Tye, part of the University of Guelph’s research herd, is set through his paces for a series of performance tests.
Research efforts have been successful in finding less invasive methods to performing various surgeries on horses. Development of this surgical technique, and the associated required anaesthesia, has been accomplished through recent research investigations funded by the equine industry. The methodology is now being used for client owned animals. In parallel with the increased use of this methodology, researchers are currently investigating the use of cartilage transplants for repair of joint injuries, and of antibiotic infusions and implants for treatment of infected joints.
Dr(s) Ludovic Bouré (Associate Professor) and Shawn Mattson (Assistant Professor, both from Clinical Studies) demonstrate new less invasive surgical techniques for performing both joint surgery (arthroscopy) and abdominal surgery (laparoscopy).
Directed by Dr Jeff Thomason, Professor, Department of Biomedical Sciences (anatomist), this exciting computer modelling project was presented by Robin Ferguson, an OVC student in the Summer Leadership Program. The display also included a 3D image of the horse carpus that was developed by Drs Ludovic Boure (Clinical Studies) and John Runciman ( School of Engineering) for training clinical specialists in arthroscopic techniques. This was presented by MSc student, Victor Sprenger.

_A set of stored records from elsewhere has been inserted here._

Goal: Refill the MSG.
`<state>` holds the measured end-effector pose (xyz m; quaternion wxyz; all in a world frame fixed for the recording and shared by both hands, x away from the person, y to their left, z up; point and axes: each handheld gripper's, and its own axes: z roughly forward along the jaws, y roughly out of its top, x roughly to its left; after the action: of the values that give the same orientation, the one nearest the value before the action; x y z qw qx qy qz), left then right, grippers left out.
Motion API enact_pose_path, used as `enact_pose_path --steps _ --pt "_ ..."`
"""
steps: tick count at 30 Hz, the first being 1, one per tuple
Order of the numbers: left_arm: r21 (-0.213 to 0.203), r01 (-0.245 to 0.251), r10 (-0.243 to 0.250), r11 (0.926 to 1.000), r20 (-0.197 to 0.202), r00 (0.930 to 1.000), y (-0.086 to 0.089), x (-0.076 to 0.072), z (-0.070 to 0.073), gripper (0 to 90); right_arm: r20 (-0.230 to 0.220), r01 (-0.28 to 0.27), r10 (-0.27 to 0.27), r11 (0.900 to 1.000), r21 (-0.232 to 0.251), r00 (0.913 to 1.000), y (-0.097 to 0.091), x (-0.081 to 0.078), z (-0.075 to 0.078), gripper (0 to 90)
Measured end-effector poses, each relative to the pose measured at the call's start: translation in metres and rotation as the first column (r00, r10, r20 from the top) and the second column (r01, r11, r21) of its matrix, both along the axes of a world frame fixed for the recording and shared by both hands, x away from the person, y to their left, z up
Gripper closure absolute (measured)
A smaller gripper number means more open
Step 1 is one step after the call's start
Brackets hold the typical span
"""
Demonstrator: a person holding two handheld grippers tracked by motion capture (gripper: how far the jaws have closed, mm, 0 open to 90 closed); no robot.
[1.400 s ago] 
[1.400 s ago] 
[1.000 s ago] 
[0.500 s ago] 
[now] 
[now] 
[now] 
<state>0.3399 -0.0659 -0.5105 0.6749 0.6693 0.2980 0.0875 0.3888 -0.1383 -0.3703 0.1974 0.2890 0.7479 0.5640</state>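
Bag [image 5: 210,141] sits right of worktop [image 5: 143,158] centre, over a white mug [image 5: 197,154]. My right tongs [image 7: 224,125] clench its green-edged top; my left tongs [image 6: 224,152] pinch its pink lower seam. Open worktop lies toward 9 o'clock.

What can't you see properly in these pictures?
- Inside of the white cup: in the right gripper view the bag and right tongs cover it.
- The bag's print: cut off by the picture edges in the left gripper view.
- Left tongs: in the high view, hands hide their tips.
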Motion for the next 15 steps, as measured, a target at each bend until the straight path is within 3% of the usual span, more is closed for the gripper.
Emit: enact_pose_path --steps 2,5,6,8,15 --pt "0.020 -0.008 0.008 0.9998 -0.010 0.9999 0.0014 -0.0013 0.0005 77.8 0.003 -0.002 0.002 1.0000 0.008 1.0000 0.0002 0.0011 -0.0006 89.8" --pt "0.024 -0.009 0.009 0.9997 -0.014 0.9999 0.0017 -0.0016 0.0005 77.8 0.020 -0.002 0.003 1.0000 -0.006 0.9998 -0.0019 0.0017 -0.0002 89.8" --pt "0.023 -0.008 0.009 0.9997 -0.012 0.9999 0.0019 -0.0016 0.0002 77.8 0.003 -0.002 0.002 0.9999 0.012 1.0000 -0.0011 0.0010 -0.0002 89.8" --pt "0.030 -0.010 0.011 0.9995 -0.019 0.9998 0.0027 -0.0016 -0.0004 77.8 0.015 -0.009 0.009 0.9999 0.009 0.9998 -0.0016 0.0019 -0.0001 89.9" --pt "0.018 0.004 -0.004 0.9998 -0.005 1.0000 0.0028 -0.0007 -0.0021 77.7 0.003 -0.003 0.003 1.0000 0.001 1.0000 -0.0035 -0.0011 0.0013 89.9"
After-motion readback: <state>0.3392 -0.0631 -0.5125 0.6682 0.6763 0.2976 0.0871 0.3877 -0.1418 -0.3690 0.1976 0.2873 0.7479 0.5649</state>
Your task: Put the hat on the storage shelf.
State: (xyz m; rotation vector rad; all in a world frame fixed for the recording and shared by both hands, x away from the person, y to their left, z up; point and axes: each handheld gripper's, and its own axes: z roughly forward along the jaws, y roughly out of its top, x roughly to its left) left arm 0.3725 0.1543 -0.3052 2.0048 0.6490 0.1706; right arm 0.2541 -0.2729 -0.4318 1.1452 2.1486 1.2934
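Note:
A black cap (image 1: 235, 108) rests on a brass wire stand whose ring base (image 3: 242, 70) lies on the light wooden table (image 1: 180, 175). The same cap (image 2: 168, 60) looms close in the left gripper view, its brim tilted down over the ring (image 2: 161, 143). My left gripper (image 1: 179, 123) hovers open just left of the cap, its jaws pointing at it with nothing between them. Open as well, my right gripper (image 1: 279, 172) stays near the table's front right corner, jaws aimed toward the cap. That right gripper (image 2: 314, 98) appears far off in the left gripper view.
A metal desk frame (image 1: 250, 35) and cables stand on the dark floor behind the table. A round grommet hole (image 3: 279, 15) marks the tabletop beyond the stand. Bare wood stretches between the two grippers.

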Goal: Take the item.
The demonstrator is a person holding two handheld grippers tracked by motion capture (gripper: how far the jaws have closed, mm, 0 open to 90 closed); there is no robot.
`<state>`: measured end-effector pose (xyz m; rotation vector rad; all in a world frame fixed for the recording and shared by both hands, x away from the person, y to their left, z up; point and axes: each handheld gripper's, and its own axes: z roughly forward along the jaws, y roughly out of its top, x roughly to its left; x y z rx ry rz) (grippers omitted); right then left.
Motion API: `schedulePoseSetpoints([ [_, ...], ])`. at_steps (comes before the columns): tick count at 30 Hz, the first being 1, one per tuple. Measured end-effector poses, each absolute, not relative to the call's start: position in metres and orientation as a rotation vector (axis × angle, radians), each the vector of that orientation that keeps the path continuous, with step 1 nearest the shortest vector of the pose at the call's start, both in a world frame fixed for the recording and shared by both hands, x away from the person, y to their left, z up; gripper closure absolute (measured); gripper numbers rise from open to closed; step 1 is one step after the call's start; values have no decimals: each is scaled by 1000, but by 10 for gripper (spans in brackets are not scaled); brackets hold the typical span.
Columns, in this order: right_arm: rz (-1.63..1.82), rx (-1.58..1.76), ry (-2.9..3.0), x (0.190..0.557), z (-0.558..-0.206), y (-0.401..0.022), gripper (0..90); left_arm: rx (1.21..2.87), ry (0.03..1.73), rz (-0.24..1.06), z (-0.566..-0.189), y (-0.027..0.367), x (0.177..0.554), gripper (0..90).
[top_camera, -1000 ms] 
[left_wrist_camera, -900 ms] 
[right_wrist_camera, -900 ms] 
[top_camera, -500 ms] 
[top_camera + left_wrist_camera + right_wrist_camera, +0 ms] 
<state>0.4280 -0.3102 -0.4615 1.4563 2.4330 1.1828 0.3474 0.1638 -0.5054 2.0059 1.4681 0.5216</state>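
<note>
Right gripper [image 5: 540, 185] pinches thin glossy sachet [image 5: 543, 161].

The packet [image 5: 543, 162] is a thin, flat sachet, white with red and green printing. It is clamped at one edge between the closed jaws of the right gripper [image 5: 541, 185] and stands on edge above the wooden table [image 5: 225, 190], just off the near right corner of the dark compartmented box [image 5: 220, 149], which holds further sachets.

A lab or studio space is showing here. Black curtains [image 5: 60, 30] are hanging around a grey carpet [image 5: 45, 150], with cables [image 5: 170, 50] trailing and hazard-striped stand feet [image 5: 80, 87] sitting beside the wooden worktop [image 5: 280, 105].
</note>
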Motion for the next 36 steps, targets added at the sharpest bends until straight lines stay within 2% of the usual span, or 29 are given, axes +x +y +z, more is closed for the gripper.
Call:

“Opening the black box” to see “inside” the equine hoof is an exciting step forward, using technically advanced imaging equipment. Computer-assisted modelling for investigation of equine hoof function and dysfunction will help researchers understand the hidden secrets of the equine foot.
The new imaging modalities (MRI, nuclear scintigraphy and ultrasound) are used to assist clinicians with hard to diagnose lameness and/or cardiopulmonary and neurological problems.
A state-of-the-art imaging facility will soon be open at the University of Guelph! Dr. Howard Dobson (Professor, Clinical Studies) points out the new MRI facility currently under construction.
The MRI unit is scheduled to be finished by September, 2004, and it will be the first MRI facility in North America specifically designed for the associated anaesthesia and safe, easy movement of horses into and out of the imaging area. This provides a major step forward in advanced diagnostics.
The MRI unit is scheduled to be completed by September, 2004 and will be the first MRI unit in North America specifically designed to accommodate horses!